• Dataset excerpts:
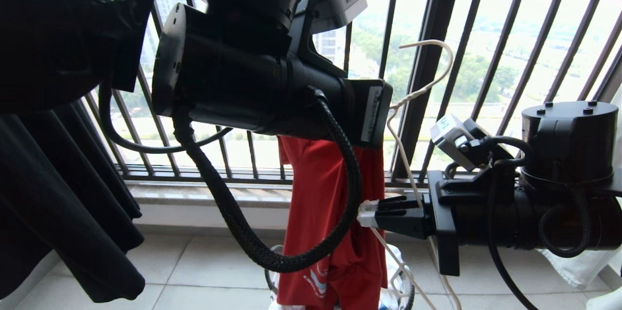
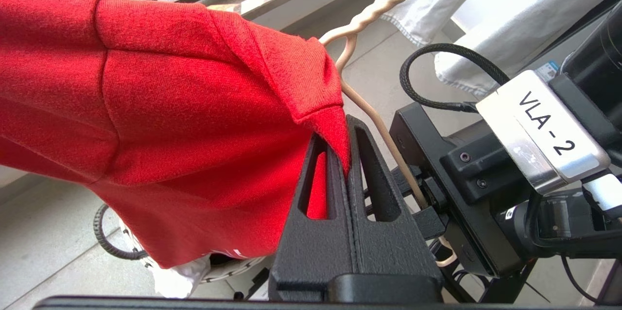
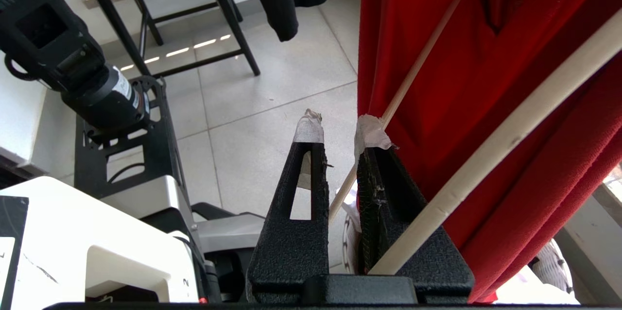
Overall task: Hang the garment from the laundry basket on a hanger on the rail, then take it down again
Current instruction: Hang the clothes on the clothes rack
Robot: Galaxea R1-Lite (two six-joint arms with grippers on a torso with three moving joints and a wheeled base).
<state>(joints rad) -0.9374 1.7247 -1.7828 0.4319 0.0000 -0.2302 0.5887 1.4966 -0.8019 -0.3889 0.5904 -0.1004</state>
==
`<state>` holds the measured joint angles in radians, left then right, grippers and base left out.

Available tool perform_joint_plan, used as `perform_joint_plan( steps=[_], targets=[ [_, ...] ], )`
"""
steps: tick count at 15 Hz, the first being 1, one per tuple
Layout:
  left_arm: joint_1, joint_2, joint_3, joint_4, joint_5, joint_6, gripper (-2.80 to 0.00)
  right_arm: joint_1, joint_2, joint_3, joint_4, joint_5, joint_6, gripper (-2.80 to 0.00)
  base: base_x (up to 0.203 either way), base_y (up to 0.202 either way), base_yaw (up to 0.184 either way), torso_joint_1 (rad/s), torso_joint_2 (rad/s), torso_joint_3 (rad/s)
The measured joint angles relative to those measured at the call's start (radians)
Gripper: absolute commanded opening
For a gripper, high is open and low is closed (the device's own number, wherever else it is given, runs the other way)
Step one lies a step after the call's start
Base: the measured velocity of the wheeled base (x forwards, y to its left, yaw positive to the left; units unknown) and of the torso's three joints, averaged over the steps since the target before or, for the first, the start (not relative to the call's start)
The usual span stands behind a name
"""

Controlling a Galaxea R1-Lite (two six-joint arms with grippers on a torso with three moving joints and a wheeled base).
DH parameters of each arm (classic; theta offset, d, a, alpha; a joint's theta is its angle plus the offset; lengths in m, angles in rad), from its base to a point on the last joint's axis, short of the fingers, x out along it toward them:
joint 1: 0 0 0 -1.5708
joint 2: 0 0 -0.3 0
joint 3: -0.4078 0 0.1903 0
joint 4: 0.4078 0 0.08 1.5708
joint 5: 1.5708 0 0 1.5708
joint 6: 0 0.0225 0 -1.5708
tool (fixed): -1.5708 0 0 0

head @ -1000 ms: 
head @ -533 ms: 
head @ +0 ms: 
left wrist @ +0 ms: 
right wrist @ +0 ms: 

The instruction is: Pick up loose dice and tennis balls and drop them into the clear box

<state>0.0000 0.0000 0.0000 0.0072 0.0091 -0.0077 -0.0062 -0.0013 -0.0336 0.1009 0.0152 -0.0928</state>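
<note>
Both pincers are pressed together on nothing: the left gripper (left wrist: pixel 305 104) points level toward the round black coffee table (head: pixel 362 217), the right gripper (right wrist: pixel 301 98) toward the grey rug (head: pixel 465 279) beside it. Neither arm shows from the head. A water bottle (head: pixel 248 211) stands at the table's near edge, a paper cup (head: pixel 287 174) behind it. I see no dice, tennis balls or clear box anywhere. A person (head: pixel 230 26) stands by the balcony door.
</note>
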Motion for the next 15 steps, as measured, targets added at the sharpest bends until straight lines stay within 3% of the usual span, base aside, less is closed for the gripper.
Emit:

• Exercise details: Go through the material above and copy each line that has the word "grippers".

• Answer section:
Robot: Galaxea R1-Lite (two six-joint arms with grippers on a torso with three moving joints and a wheeled base).
`<state>` holds the measured joint angles in radians, left then right, grippers and base left out.
Controlling a Galaxea R1-Lite (two six-joint arms with grippers on a torso with three moving joints and a wheeled base).

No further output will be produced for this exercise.